Despite growing plenty of grass and only ever missing two fertiliser applications, Sheldon and Nicola still had trouble building phosphate levels in the soil and questioned whether their fertiliser programme was running as efficiently as it could be. The Martins’ property is a Meat and Wool survey farm and, through this connection, the facilitator told Sheldon and Nicola all the best-performing farms on his books were using Hatuma Dicalcic Phosphate®. They didn’t need to go far to see it for themselves – they had long admired a neighbouring block for its appearance and stock condition and after a discussion with the owner they discovered he’d been applying Hatuma Dicalcic Phosphate® for some time. After listening to other users, eight years ago Sheldon and Nicola decided to try it for themselves. They gave it an initial four-year trial period at 400kg/ha on hills but have since decreased the rate to 300kg/ha on the hills and 400kg/ha on the flats.

“The biggest change has been how evenly the place is grazed,” says Sheldon. “It might not seem like we’re growing as much but, at the same time, there isn’t the surplus rank grass as there was before because the stock eat everything. Over the winter we graze the grass right down and the stock always look content.” It’s not uncommon for the property to experience a dressing of snow up to five times a year, so Sheldon and Nicola are accustomed to nothing growing for two months of the year. The rough tucker left from the sheep used to satisfy the cattle but, now that the pasture’s become more palatable, this has become a thing of the past. “We still get a bit of rough grass but we don’t have to force the stock to clean it up any more,” Sheldon says. “This means the smaller paddocks created from a previous subdivision don’t need to be there now. We just leave the gates open 90% of the time so the ewes can spread out. The cows used to do most of the grazing in the winter but now the sheep eat everywhere. As a precaution, we grow about 40ha of supplements and 20ha of winter crops to help carry the 110 breeding cows, 105 weaners and 75 two-year-old cattle through the winter.”
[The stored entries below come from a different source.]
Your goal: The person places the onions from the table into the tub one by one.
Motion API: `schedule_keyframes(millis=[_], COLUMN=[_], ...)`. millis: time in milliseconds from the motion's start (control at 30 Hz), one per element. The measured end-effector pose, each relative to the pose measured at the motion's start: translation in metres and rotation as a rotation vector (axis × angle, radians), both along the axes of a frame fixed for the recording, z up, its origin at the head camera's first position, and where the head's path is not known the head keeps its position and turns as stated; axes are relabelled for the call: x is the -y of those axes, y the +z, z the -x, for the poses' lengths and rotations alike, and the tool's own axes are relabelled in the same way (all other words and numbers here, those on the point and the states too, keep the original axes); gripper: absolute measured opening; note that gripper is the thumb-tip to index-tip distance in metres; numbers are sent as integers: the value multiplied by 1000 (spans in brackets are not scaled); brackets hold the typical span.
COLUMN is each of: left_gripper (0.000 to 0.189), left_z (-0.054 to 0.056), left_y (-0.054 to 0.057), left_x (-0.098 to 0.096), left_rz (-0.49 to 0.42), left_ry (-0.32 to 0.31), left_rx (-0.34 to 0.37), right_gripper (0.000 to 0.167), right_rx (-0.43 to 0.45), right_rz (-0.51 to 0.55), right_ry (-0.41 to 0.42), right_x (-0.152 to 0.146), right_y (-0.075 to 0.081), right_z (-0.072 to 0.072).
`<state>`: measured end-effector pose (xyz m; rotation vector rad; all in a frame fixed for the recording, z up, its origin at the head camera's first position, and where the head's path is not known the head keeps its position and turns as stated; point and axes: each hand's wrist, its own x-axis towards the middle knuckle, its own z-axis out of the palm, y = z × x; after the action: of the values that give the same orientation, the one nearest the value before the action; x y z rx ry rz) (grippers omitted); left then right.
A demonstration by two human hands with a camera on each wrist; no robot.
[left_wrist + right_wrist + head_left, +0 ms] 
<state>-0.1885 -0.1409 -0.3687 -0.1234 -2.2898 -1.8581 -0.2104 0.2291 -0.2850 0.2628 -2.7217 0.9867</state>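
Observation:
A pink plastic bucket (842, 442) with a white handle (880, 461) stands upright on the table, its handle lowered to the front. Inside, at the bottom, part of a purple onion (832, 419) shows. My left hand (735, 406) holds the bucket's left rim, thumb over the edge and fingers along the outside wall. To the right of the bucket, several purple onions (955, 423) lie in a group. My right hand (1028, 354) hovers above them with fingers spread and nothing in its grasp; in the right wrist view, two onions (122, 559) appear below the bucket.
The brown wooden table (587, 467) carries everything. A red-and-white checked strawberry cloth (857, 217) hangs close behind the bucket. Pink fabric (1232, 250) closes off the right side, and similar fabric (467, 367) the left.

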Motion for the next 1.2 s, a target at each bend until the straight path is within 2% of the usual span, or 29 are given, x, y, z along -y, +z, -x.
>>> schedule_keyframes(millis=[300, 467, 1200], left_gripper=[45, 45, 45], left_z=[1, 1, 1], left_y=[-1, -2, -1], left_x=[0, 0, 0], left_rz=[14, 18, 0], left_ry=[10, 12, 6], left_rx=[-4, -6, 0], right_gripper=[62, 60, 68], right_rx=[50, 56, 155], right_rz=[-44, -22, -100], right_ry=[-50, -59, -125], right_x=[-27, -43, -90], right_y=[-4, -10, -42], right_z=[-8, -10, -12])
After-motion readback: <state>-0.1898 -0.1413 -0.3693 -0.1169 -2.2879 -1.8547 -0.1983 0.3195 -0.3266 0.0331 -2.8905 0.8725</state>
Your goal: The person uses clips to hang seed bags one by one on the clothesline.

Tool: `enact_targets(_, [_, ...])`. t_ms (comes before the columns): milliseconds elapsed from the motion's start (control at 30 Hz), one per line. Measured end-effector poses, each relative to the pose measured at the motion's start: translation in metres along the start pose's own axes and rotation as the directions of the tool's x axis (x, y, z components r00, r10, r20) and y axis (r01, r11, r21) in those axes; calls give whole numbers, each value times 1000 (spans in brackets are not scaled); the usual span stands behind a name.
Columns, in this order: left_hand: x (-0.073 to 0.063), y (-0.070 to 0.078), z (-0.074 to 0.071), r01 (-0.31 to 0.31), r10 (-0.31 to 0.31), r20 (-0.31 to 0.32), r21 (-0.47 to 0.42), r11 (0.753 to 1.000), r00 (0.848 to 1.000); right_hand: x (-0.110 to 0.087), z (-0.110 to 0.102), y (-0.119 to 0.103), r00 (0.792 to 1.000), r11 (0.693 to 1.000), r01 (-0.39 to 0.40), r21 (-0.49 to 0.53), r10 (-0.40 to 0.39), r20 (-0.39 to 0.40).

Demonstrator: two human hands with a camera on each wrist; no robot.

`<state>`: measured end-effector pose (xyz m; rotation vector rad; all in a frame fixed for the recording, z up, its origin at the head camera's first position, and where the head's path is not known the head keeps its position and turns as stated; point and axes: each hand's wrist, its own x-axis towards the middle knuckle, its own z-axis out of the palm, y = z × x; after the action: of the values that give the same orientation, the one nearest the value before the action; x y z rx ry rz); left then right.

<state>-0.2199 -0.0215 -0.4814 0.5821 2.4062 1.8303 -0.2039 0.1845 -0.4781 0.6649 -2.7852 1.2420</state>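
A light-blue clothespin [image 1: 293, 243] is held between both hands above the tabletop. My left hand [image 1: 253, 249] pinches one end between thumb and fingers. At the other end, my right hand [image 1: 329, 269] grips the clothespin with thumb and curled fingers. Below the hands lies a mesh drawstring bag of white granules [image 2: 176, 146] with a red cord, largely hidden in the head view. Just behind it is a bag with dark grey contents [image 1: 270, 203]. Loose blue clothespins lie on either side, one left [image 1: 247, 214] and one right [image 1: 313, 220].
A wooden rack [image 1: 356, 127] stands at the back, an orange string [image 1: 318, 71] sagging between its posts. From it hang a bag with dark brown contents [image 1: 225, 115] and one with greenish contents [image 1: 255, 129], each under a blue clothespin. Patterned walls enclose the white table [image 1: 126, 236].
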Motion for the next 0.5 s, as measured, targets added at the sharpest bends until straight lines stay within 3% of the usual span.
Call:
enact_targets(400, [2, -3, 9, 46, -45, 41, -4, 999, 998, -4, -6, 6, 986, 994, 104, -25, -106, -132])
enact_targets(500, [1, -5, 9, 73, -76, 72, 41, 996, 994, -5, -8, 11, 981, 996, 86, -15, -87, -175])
“We used to rotate the ewes a lot and try to get the grass in front of them, but now we can set stock. They’re easier to handle and happier now and that helps with our time management. Clover growth has improved all over the farm. We used to use a little bit of urea on the flats but the only high-analysis fertiliser we use now is limited to the crops. The regrowth is good; it might not look like much from a distance, but it’s a lot more dense than it used to be and is a better quality. After a drought, it bounces back very quickly.”

“Keeping it simple is sustainable rather than the ‘push push’ model some choose to go down. We feel that what we’re doing on the farm at present means we’re well on our way to future-proofing the farm and reaching that ideal. We’ve got options that help us. We don’t have to go all breeding, we can shift to crops if need be, but the systems we’ve got are being maintained, even under these adverse seasons.”

“There is a whole lot of little things that improve the big picture. We still do the basics with animal health but, overall, the stock have improved. They seem to do better and that shows in the 10su/ha we’re carrying, which is about optimum for this place. The grass staggers in the cows has disappeared, although we still feed some magnesium for peace of mind. The lamb weights are better and their condition is improving all the time. Our cattle are doing better too.” This year Sheldon and Nicola were down on stock numbers, but sold 1,000 lambs at weaning at an average of 16.5kg. The rest were finished at 39kg then sold to another farmer who grows them on. They sell their steers at 600kg the same way and cull the heifers at 18 months at 400kg.

“We’ve noticed a lot of others around the district have started using Hatuma Dicalcic Phosphate. The results we’re getting and the cost of the product speak for themselves. The customer service we get from Roger, our Hatuma Field Representative, is great. He’s familiar with the history of the place and knows how to get the best results from the product.”

“For this industry our country’s isolation is our biggest advantage but only if we manage it well. We have to go down a quality path and Hatuma Dicalcic Phosphate is the right product for that.”